One of those arrested in Bosnia, 21-year-old Swede Mirsad Bektasevic, had the men saved in a "buddy list" on his computer which allowed him to carry out encrypted conversations with them.


Mr Ellison said: "So what was it that brought the defendants and Bektasevic together? What was the common interest between them?"


He said messages obtained from Mr Tsouli's computer related to the design of a "mujahideen badge" needed before the anniversary of the 11 September attacks.



When Bektasevic was arrested in house near Sarajevo in October 2005, authorities found 18kg of explosives, electrical wiring, timing devices and detonators and a suicide bomber's belt loaded with explosives, the jury was told.


The jury was also shown the video officers recovered from the same house.


On the video, a voice was heard to say: "Here are the boys preparing for the attacks.


"They are showing us the stuff they are going to use for the attack. These boys are prepared to attack and Inshallah, God willing, they will attack Kuffar (non-believers) who are killing our brothers and Muslims in Iraq, in Afghanistan, Chechnya and many other countries."

The three men deny charges under the 2000 Terrorism Act of possessing documents or records likely to be useful to a person committing or preparing an act of terrorism.


The case continues.

SOURCE: BBC News

taken from http://www.cageprisoners.com/articles.php?id=20045

gag order
26th April 2007, 08:49 PM
Among the footage found in police raids on their homes in London and Kent were films of the beheading of the British engineer Kenneth Bigley as well as the executions of American, Korean, Japanese, Egyptian, Iraqi, Turkish and Bulgarian hostages.



Other films found on the men’s computers or on discs in their rooms included footage of suicide attacks in Iraq, the video wills of “martyrs” and stylised productions eulogising the 9/11 hijackers.

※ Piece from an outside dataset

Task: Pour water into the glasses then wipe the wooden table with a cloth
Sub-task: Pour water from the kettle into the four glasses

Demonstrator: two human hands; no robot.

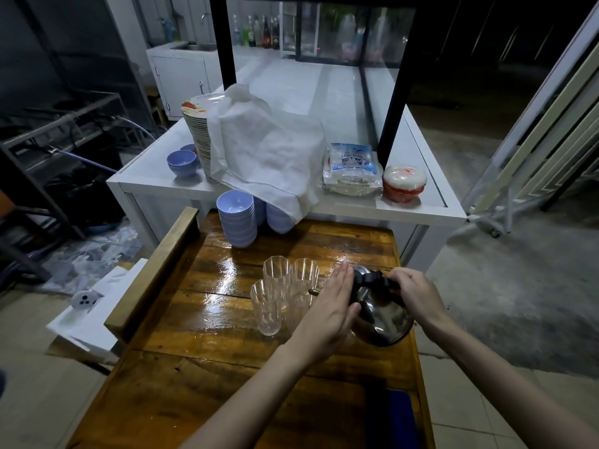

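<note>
A dark blue object [400, 416] is lying at the near right edge of the wooden table [201, 345], its shape too dim to tell. Further in, the left hand [327, 311] is lying open and flat against the side of a dark metal kettle [381, 314], fingers straight and together. The right hand [413, 294] is closing around the kettle's black handle [376, 278] at the top, and the kettle is tilting toward the left, its spout [313, 291] reaching over the glasses. Three clear ribbed glasses [282, 293] are standing upright and clustered together just left of the kettle, touching or nearly so; whether they are holding water cannot be told. The tabletop around them is shining wet. At the far edge, stacks of pale blue bowls [238, 218] are standing. Beyond, a white counter [152, 181] is carrying more blue bowls, a tall stack of plates [197, 137] half draped by a white cloth [265, 153], a plastic packet [351, 170], and a red-and-white container [404, 183].
</note>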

“Possession of this material is strong evidence of the depth of their adherence to the cause,” Mark Ellison, for the prosecution, told the court.

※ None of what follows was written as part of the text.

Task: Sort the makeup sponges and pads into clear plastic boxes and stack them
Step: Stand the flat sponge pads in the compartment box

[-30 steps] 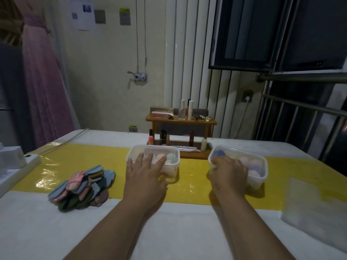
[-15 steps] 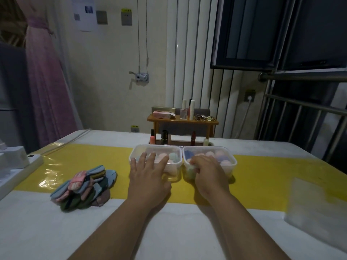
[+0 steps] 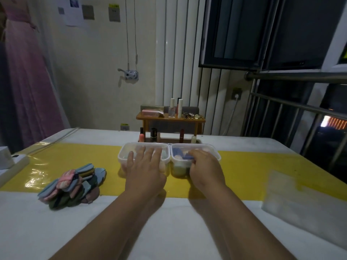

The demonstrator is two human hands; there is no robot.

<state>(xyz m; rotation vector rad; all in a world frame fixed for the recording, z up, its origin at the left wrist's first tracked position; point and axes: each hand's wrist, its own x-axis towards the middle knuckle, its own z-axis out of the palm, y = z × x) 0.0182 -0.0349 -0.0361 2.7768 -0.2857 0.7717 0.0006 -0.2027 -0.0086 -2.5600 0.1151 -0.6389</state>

“Collecting it, providing links for others to obtain it, applauding it, defending it — as we say these defendants did — as well as making it available to a wide audience on websites is strong evidence of the approval of it and of the ideology it seeks to justify.”

how come non-muslim sources who collect and distribute the same material dont get arrested?

here is a non-muslim source that provides links for others to obtain it, defends it by protecting the content and thinks jihad videos are cool, in other words they applaud it and give their approval by rating the 'action'
http://iraq.liveleak.com/

Umm
26th April 2007, 08:56 PM
Exactly. It wasn't Muslim sites who gave us all the splendid opportunity to see the Russian soldier getting decapitated.

Niqaabis
26th April 2007, 09:23 PM
how come non-muslim sources who collect and distribute the same material dont get arrested?

here is a non-muslim source that provides links for others to obtain it, defends it by protecting the content and thinks jihad videos are cool, in other words they applaud it and give their approval by rating the 'action'
http://iraq.liveleak.com/

subhaan Allaah

I just clicked that site.......they have a video titled


The perfect wedding day in Iraq
Get married then fire a 107mm rocket at the Occupiers

does that really happen?

I know in pakhtun weddings one tradition they have is to fire gun shots in the air as a form of celebration for the happy occasion

Is it the same in the video?

gag order
26th April 2007, 09:48 PM
since you drew my attention to it, i went back to watch it. and it gave me an idea for my second wedding party!

the nakshabandi army must be one that broke away from pacifist sufi sects that defected to the mujahideen which i read about in the western press not too long ago.